YOUR TASK:
From the records below, copy each line in which the string "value" occurs.

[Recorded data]
━━━━━━━━━━

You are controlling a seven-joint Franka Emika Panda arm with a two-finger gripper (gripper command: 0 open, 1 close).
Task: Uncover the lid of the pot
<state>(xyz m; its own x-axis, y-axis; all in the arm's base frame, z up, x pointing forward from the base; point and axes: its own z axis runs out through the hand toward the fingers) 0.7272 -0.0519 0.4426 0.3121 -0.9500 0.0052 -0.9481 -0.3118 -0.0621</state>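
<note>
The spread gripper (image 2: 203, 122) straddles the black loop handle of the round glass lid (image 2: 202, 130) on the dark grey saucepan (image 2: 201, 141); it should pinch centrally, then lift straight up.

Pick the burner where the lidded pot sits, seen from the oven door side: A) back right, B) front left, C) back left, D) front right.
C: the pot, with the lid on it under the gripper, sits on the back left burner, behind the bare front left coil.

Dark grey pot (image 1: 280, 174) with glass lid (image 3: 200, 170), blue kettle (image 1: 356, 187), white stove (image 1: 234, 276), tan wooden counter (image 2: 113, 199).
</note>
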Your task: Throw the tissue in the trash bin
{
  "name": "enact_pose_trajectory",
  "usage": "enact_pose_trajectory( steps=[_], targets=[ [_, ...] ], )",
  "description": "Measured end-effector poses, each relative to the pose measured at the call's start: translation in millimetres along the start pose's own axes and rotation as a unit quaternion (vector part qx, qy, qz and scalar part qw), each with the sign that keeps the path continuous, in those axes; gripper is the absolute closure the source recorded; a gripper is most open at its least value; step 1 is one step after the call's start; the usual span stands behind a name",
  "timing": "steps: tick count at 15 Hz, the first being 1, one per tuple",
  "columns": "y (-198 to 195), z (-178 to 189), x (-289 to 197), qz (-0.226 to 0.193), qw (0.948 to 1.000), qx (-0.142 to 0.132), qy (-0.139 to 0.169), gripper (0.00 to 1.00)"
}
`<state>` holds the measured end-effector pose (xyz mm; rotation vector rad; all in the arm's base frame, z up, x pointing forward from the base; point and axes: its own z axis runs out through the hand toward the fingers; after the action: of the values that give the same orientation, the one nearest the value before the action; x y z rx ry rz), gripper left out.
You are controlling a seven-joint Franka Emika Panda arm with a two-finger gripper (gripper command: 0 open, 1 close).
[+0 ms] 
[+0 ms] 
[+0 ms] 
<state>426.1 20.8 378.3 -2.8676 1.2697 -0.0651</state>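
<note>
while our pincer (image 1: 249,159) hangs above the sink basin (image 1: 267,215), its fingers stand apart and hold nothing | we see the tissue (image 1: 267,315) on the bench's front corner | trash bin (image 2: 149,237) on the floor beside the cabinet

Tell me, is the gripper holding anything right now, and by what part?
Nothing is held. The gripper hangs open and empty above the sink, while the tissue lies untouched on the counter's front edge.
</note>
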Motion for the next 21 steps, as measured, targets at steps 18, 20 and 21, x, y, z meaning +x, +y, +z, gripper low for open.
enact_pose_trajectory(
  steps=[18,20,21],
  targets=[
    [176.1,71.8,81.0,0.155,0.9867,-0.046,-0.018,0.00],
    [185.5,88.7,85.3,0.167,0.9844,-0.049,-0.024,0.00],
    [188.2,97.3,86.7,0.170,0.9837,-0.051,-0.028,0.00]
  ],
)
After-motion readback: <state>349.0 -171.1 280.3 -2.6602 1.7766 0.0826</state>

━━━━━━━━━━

RESPONSE AREA:
  "description": "Measured end-effector poses, each relative to the pose measured at the call's start: translation in millimetres along the start pose's own axes and rotation as a unit quaternion (vector part qx, qy, qz and scalar part qw), each with the sign that keeps the path continuous, in those axes; gripper is the absolute closure the source recorded; a gripper is most open at its least value; step 1 is one step after the call's start; the usual span stands behind a name",
`<state>` holds the measured end-effector pose (xyz mm; rotation vector rad; all in the arm's base frame, z up, x pointing forward from the base; point and axes: its own z axis runs out through the hand toward the fingers; after the action: of the values that give the same orientation, the one nearest the value before the action; x y z rx ry rz), gripper left out.

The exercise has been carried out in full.